Largely blaming a lack of monetary support from Olympia, the board sliced roughly $6.4 million from the district budget earlier this year. They garnered plenty of attention after proposing to eliminate all junior high-school sports. Last month, the board voted to place three money issues on the February ballot, including a $169 million operations replacement levy.
All the candidates, including Lacey and Banks, have expressed support for passage of that issue, along with two capital improvement bond measures.
As she did during the election, once results were known, Lacey talked a lot about a supposed lack of communication between the public and the current board.
“There’s very much a disconnect between the schools and the community they serve,” she said.
“It amazes me that parents and teachers have the same complaints,” Lacey added, contending that rarely is the case.
In the course of the election, Banks also touched extensively on a supposed dearth of communication coming from the schools. He contended the board needs more transparency in its operations, that board meetings often seem to feature little debate, decisions apparently having been made in advance.
Regarding district finances, Lacey described passage of the February ballot issues, especially the operating levy, as vital. She described the thought of losing those operating dollars as “frightening.”
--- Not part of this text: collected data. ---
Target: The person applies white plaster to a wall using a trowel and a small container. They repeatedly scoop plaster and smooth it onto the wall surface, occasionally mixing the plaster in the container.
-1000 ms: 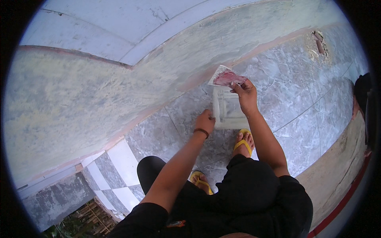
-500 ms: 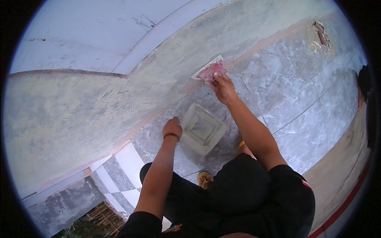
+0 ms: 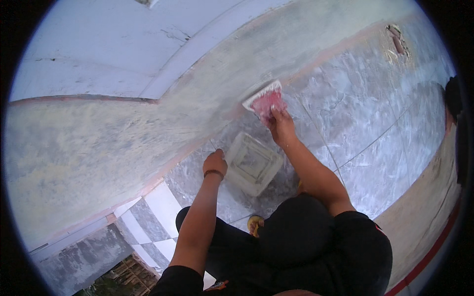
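My right hand (image 3: 280,123) grips a red plastic scraper (image 3: 262,100) with a pale, crusted blade held against the foot of the plastered wall (image 3: 89,158). My left hand (image 3: 216,163) is closed on the near-left edge of a square translucent plastic container (image 3: 252,163), which has a pale residue inside and sits tilted on or just over the grey marbled floor tiles below the scraper. Its fingertips are partly hidden.
A white panel (image 3: 89,49) is above the wall. White and grey checked tiles (image 3: 160,212) lie at lower left beside a concrete step (image 3: 84,256). A broken patch (image 3: 397,42) shows at upper right. A low ledge (image 3: 419,207) runs along the right, with a dark object (image 3: 453,98).
My right hand moved left onto the wall with the scraper, then slightly down and right. My left hand and the container moved left and down as the view shifted.
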Available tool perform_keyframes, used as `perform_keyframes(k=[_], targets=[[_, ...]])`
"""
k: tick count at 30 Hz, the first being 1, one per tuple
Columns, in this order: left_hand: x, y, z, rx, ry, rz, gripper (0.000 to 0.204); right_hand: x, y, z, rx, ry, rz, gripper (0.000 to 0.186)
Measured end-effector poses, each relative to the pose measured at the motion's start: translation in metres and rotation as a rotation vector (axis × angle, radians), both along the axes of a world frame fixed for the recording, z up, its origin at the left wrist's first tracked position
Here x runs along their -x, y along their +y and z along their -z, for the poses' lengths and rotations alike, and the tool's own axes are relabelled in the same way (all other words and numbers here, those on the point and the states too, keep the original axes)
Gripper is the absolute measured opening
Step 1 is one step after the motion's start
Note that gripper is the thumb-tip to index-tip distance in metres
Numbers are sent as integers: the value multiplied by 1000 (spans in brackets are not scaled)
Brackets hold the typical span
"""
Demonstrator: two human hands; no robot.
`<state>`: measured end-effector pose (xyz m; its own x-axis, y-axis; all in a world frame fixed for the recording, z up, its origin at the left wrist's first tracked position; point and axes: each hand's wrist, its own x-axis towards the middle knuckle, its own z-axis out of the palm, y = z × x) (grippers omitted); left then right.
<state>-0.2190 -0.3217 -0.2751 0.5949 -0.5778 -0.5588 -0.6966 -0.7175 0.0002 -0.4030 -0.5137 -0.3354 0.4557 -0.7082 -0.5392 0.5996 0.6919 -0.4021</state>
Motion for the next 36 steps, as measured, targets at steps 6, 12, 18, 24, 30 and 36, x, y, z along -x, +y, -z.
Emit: perform_keyframes(k=[6,12,18,24,30,36], targets=[[-1,0,0,-17,-2,40,20,-23,-20,-13,9,8,39,25],[0,-4,-4,-78,16,53,24,-23,11,72,313,240,-78,25],[-6,4,7,-30,34,-2,26,11,12,43,-94,-17,-26,24],[-7,1,22,190,178,83,28,70,-9,-18,191,197,35,17],[11,-47,9,327,423,-47,21,141,-3,-80,1080,1077,42,21],[62,-89,-5,439,978,-415,21,175,13,-113,1445,1520,101,41]])
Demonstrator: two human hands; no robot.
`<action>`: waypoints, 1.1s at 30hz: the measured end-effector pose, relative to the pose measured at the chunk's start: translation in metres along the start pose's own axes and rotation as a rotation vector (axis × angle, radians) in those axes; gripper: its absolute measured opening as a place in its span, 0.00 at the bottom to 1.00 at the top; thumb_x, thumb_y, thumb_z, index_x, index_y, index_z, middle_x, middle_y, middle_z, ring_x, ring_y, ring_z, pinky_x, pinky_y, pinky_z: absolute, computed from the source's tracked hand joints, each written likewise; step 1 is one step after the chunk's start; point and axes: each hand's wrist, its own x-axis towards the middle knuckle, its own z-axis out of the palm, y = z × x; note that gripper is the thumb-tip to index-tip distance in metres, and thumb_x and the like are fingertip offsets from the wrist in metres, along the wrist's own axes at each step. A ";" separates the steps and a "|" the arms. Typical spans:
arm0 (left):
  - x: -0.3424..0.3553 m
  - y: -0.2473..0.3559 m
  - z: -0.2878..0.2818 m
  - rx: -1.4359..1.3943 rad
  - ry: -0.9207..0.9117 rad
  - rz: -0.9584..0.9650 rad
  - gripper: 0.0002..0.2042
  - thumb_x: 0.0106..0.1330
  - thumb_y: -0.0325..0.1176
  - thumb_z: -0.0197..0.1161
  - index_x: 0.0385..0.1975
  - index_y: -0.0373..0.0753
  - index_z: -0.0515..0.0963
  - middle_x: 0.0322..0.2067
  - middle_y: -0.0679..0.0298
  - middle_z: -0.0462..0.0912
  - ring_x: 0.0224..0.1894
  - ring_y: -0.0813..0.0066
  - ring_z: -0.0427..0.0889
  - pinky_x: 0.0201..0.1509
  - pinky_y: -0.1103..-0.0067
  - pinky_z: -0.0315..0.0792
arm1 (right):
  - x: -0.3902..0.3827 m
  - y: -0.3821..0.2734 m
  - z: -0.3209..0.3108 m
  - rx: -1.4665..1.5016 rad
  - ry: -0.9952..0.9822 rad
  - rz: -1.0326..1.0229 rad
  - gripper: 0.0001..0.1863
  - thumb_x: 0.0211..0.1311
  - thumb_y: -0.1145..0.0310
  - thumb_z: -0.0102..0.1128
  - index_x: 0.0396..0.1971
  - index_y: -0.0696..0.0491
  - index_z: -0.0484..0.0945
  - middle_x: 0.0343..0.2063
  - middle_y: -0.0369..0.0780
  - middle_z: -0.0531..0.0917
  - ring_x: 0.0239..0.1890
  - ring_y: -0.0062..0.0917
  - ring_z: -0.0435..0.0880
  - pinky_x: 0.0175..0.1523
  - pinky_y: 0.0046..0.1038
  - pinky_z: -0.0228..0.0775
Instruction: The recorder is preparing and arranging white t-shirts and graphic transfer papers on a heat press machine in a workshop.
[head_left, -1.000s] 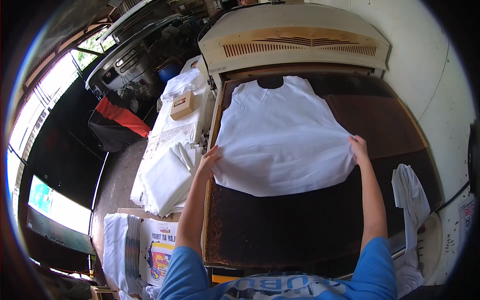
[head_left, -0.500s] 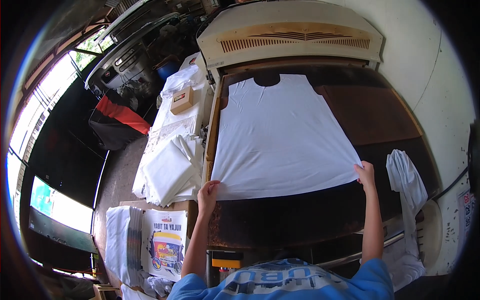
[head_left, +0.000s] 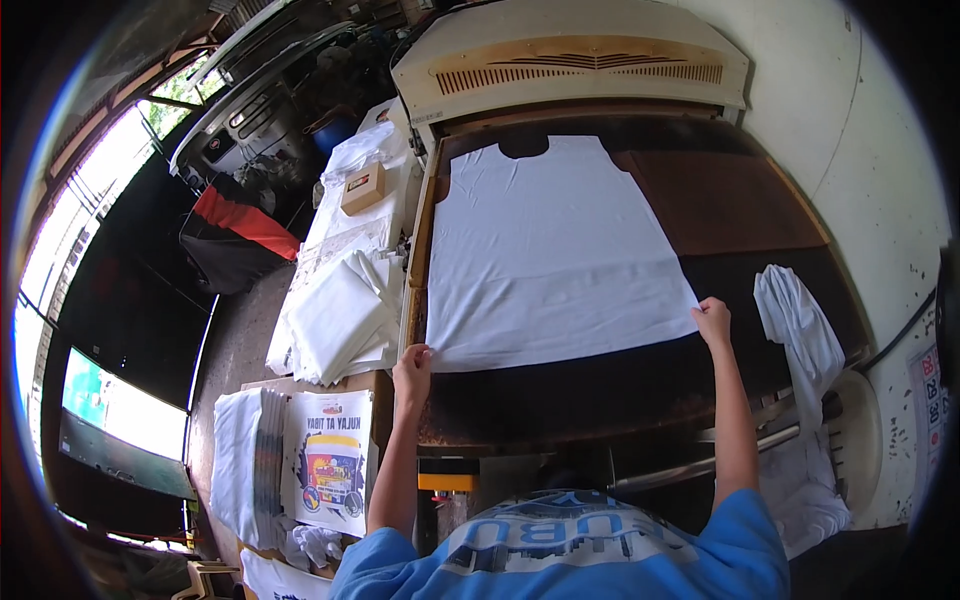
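Observation:
A white sleeveless shirt piece [head_left: 550, 250] lies spread with a few wrinkles on the dark brown platen [head_left: 530, 410] of a large press, its neck opening toward the machine's beige vented housing [head_left: 580, 30]. My left hand [head_left: 414, 365] is closed on the bottom left corner of the shirt, at the platen's left edge. My right hand [head_left: 710, 322] pinches the bottom right corner. The fabric between them lies nearly flat.
Folded white fabric [head_left: 330, 310] and a small cardboard box [head_left: 360, 190] are on the left table. Below are a white stack [head_left: 240, 460] and a printed sheet [head_left: 325, 460]. White cloth [head_left: 785, 310] drapes over the platen's right side, beside a white wall [head_left: 840, 120]. Red-and-black fabric [head_left: 240, 225] is farther left.
Both hands first came toward me with the hem, pulling the shirt out longer and flatter, then shifted slightly forward and, on the right, inward. The shirt looks smoother than a second ago.

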 end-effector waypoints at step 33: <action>-0.315 0.426 0.245 -0.346 -0.797 0.656 0.08 0.57 0.28 0.54 0.34 0.35 0.75 0.23 0.61 0.76 0.22 0.77 0.73 0.27 0.80 0.67 | -0.124 0.352 -0.256 0.047 0.478 0.414 0.09 0.46 0.68 0.56 0.28 0.56 0.74 0.20 0.43 0.78 0.26 0.33 0.78 0.32 0.31 0.68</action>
While he supported the coming ballot issues, Banks also feels the current board has focused too much on financial questions while issues such as improving the curriculum or attacking class sizes have fallen by the wayside.
The general manager of Kenmore Air, Banks said he felt the board could use someone with his business background.
“I’ve watched how they’ve navigated some things and thought I could give them a hand,” he said.
At a candidate forum held prior to the August primary, Hayes explained some of her basic stances and goals. Perhaps most importantly she named maintaining class size as her top priority if Northshore needs to undertake further budget cuts.
Like many at that forum, Hayes blamed many of the district’s money problems on a lack of state financial support. Hayes has expressed general support for the coming ballot issues, and in terms of readying herself to take a spot on the board, said she has been paying more attention to education news stories, particularly following the funding lawsuit filed against the state. She also said she intends to stay active in the PTAs at each of the three different Northshore schools attended by her children.
“I want to keep up with what people are talking and thinking about,” she said.
In the course of the election, Lacey promoted herself as a substitute teacher in the Edmonds school district. Allegations surfaced that she actually had spent very little time in Edmonds’ classrooms, as little as eight hours last year.
Lacey did not respond to those complaints during the election. More recently, she neither confirmed or denied how much time she spent teaching in Edmonds, but said she became a substitute because of the flexible schedule. Lacey stated that in the recent past she put less time into the classroom so as to devote more time to her family.